# EXERCISE REQUIREMENTS
Lines before the one with "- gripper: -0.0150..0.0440" are left out; return that line and all that follow it, exactly, through the end of the data.

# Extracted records
⁂

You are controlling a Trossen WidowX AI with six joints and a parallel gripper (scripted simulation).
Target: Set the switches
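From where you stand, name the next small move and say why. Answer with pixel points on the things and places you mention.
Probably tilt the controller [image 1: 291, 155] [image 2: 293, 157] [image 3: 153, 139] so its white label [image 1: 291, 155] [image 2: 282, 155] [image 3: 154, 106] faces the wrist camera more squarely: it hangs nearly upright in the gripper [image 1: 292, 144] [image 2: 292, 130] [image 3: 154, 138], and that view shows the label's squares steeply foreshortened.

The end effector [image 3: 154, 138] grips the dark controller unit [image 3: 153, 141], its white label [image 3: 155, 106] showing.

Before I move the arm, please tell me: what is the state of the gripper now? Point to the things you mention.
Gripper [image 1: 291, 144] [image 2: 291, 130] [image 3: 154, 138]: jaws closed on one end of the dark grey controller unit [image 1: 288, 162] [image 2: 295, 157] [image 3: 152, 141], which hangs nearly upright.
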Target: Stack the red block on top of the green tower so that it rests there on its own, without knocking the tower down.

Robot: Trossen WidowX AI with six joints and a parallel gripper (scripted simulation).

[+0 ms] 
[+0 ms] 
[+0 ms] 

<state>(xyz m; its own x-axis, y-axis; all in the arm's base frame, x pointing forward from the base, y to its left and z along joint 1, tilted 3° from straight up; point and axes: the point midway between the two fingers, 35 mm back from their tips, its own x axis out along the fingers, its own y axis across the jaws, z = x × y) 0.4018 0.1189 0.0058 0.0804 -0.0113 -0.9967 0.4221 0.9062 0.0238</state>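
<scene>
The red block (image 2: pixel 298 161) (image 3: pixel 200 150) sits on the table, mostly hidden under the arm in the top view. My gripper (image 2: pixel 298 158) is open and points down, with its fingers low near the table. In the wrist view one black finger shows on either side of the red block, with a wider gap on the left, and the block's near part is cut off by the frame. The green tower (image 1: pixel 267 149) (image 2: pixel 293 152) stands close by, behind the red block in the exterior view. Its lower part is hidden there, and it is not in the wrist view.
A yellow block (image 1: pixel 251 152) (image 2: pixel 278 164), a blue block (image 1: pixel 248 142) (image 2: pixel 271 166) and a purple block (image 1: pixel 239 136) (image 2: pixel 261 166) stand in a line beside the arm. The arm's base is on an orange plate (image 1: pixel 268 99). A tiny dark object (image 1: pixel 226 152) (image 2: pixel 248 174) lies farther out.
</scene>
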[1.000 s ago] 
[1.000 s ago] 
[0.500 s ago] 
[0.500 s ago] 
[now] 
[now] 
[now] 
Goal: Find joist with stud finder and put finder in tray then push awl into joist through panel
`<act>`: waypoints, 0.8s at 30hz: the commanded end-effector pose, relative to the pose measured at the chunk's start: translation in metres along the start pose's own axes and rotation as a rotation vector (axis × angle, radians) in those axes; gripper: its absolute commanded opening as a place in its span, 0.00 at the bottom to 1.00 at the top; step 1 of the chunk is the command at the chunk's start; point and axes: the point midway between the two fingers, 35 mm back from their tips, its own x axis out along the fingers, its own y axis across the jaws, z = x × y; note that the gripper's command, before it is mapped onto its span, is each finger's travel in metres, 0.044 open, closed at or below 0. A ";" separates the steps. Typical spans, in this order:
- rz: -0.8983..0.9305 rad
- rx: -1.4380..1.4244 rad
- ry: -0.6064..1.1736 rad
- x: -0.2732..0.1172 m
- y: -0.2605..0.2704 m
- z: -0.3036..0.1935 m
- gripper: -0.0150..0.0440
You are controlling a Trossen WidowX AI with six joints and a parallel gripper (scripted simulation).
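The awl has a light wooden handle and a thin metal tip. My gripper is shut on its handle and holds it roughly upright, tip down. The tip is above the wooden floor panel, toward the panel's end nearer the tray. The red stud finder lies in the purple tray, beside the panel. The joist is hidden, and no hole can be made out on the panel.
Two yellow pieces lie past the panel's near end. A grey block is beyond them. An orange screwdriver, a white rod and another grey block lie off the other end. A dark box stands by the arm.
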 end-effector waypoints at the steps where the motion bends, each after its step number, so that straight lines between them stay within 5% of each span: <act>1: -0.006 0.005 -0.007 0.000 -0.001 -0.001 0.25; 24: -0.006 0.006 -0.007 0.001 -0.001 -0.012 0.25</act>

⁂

# TASK RESULT
- gripper: -0.0150..0.0440
You are controlling a Trossen WidowX AI with six joints and a parallel gripper (scripted simulation).
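The awl has a light wooden handle and a thin metal tip. My gripper is shut on its handle and holds it roughly upright, tip down. The tip is above the wooden floor panel, toward the panel's end nearer the tray. The red stud finder lies in the purple tray, beside the panel. The joist is hidden, and no hole can be made out on the panel.
Two yellow pieces lie past the panel's near end. A grey block is beyond them. An orange screwdriver, a white rod and another grey block lie off the other end. A dark box stands by the arm.
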 end-effector waypoints at the steps where the motion bends, each after its step number, so that straight lines between them stay within 5% of each span: <act>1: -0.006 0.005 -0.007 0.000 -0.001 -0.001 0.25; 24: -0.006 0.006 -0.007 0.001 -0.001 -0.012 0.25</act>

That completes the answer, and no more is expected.